Comely’s words may sound like big baas rah-rah spin, but on the factory floor they do have a certain resonance: The workers are focused and activity is frenetic. Nobody seems to be skiving off, there are no fahfee schools or overlords feeling up female workers in alleys. The absenteeism rate is at 1% compared to the industry norm of 9%. There is also a palpable sense of fraternity between management and workers and a sense a combined vision for the future.
‘The new system is fantastic, lahnee [boss],” says shop steward Mickey Soobramoney (37). “It was a long process and a mind changing thing, but we gave birth to the process and we have put it in place to make it work.”
Soobramoney says that most of the workers were concerned at the time of the buy-out because “we had retrenchments, and then we had more retrenchments. When you are a family man, you worry about it.” He now says with the incentive scheme his weekly wage averages about R1 300 while the industry norm for cutters is around R550 per week.
Since the fast pace of trade liberalisation after 1994 led to an increase in clothing, textile and footwear imports, the recent success of the 102-year-old Eddels shoe company is the exception rather than the norm.
According to the South African Footwear and Leather Industries Association, the footwear sector, which was traditionally protected during apartheid, employed 15 742 workers in 2000 compared to 24 878 in 1995. In KwaZulu-Natal alone, where Pietermaritzburg was nicknamed “Shoe City” because of the proliferation of shoe manufacturers, there was a 62% decrease in employment in the sector between 1989 (16 454 workers) and 1999 (6 238 workers).
Production has also plummeted, from 61,7-million pairs of shoes being made in the country in 1989 to 25,8-million pairs in 1999.
Moodley, estimates that 18-million pairs of shoes were made in South Africa last year, of which about 10-million were supplied to the armed forces, the public health sector and other government divisions.
Eddels was owned by South African Breweries through its holding company, Conshu, which sold it to value investor Claus Daun as the sector became progressively less protected after the end of apartheid. At the time of the buy-out Comely, who was MD during the Daun reign, together with then financial director, Moodley, and Starmer ended up with a 28% share each in the company with 5% going into an employee trust and the rest tied up in funding.
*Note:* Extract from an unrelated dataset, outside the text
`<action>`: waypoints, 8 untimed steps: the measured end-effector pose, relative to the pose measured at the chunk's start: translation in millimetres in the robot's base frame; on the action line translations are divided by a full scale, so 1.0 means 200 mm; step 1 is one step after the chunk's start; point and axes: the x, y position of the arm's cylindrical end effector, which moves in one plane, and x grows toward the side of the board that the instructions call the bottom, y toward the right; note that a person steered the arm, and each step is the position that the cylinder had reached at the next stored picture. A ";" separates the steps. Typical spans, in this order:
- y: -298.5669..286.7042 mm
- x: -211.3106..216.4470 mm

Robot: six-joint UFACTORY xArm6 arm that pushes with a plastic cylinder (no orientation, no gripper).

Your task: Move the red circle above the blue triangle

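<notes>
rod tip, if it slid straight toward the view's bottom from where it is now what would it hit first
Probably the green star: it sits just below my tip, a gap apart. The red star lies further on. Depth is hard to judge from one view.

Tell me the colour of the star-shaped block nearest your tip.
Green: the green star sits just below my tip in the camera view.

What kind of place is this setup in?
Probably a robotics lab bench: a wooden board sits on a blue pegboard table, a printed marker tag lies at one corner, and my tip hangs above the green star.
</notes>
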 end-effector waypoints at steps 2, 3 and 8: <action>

Moodley admits that the buy-out was a huge gamble: “All of us here are passionate about the company and the people who work here. The length of service here, on average, is about 15 to 20 years, so we didn’t want to see all of this disappear. But we were worried, we had a year to pay back the R25-million in full.”
The new owners quickly raised R12-million by cutting down on production, selling off excess plant machinery, moving existing stock and collecting on the book. But when the Retail Apparel Group went under, they were hit with R4-million worth of bad debt.
“We thought getting a bank account would be easy, because we knew all the managers in the area, but they would come in, listen to us and we would never see them again,” says Moodley.
“There was a lot of nervousness around shoe manufacturing at the time,” adds Starmer. With their deadline four months away, a bank finally came in with a financial plan and Eddels future seems more secure now.
When one speaks to Moodley, Starmer, Veness or human resources manager, Jai Deepnarain, planning for that future means continuous evolution and innovation.
Starmer talks about visiting Chinese factories and picking up simple and cost-effective ways of doing things, such as covering up the inevitable line of glue between the sole and the leather of a shoe using a syringe.